7. Unsloth and NVIDIA Optimize LLM Training
Unsloth has collaborated with NVIDIA to implement performance optimizations that accelerate LLM training by approximately 25%. Key updates include packed-sequence caching, which reduces synchronization overhead, and double buffering for activation checkpointing, which hides copy latency. These optimizations are now available for RTX laptops, data center GPUs, and DGX Spark machines, providing significant speedups for models like Qwen3-14B.
- • 25% faster training
- • Packed-sequence caching
- • Double buffering
- • Compatible with RTX and data center GPUs
These optimizations lower the barrier to entry for fine-tuning large models on standard hardware.

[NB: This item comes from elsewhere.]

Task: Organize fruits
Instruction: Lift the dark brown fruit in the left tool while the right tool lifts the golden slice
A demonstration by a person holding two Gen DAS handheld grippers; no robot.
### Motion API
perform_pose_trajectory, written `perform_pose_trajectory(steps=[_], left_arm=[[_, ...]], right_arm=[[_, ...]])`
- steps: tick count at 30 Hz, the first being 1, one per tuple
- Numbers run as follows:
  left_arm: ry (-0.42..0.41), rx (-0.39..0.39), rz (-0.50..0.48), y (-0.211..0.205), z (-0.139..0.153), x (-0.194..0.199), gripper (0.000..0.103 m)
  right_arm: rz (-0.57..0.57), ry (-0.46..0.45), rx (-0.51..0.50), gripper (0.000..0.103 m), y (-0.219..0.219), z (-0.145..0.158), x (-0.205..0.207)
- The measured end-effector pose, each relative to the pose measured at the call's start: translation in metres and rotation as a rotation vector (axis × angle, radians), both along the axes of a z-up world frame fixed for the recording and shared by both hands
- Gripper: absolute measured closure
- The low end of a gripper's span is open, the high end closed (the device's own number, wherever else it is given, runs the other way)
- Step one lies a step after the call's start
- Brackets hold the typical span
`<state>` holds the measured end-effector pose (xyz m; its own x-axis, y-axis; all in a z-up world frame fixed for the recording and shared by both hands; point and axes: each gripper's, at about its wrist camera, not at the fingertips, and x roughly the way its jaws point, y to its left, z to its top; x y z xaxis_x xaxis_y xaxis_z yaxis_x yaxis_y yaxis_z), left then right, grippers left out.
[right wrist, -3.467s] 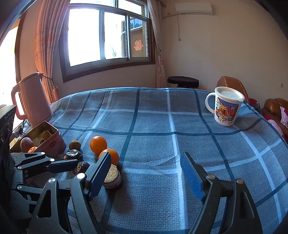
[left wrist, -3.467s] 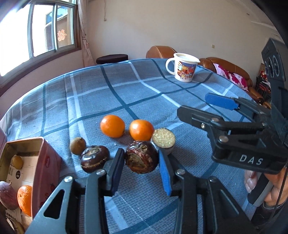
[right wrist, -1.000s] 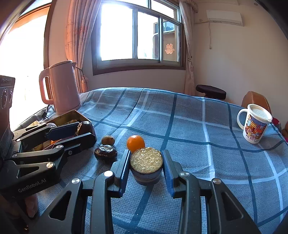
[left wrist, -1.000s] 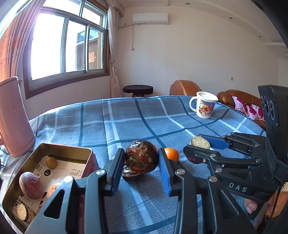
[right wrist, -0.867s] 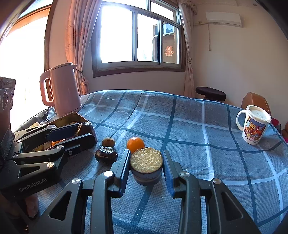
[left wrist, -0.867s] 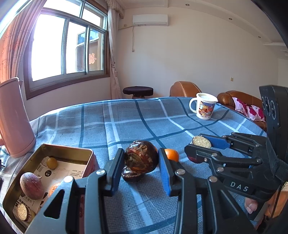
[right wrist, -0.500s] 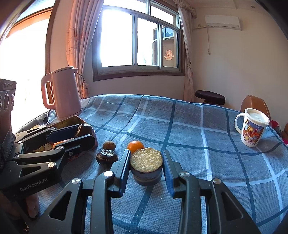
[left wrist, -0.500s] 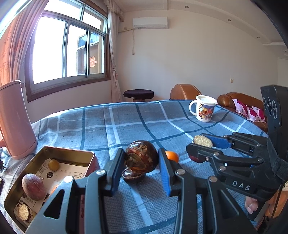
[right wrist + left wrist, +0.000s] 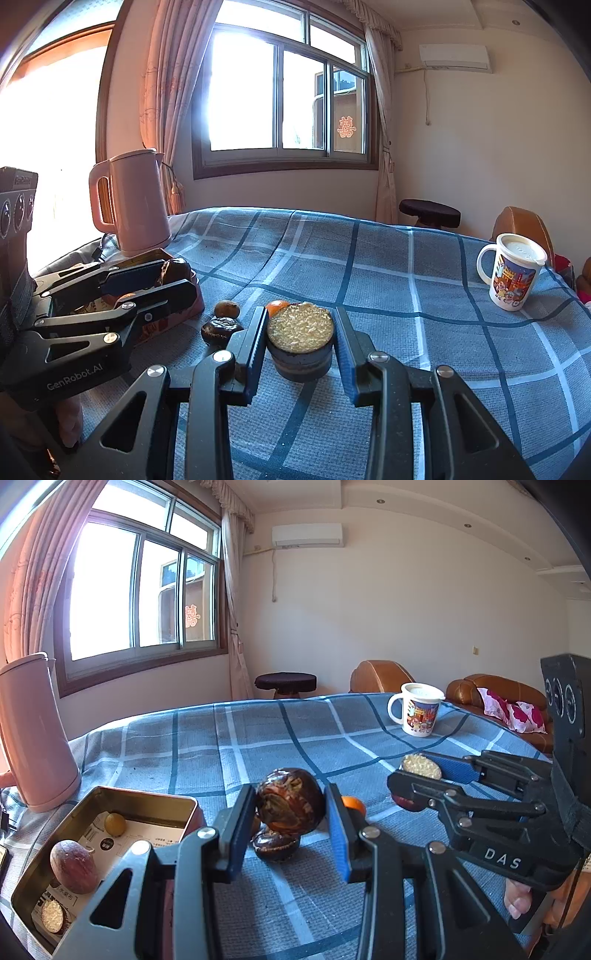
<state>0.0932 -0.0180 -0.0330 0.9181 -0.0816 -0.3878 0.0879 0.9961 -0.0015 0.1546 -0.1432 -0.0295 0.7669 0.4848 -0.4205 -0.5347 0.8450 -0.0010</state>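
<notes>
Both hand-held grippers carry fruit above the blue plaid tablecloth point(image 9: 258, 738). The left gripper point(image 9: 291, 812) is clamped on a dark, wrinkled, round passion fruit point(image 9: 290, 799), held clear of the cloth. The right gripper point(image 9: 300, 345) is clamped on a halved passion fruit with its yellow seeded cut face up point(image 9: 300, 326).

The destination, an open rectangular gold-coloured metal tin point(image 9: 147, 801), lies to the lower left of the left gripper, just beside its left finger; its long axis runs from near-left to far-right in the left wrist view. It already holds a purple-brown fruit point(image 9: 74, 866), a small yellow-green fruit point(image 9: 115, 824) and a cut half point(image 9: 51, 915).

The left gripper is judged the nearer to the tin, with the right gripper on its far side from the tin. On the cloth remain a wrinkled dark fruit point(image 9: 221, 330), a small brown fruit point(image 9: 227, 309) and an orange citrus point(image 9: 277, 305).
</notes>
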Motion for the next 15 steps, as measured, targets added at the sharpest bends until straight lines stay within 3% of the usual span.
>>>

8. Anthropic Adds Self-Improving Features to Claude Managed Agents
Anthropic has expanded its Claude Managed Agents platform with three new capabilities: dreaming, which analyzes past sessions to identify patterns; outcomes, which enables self-correction based on success criteria; and multi-agent orchestration, which allows agents to delegate tasks to specialized subagents. These features are designed to improve agent reliability and efficiency in complex enterprise environments.
- • Dreaming for pattern analysis
- • Outcomes for self-correction
- • Multi-agent orchestration
- • Enterprise-focused
These features provide a structured path for developers to build more autonomous and self-correcting agentic workflows.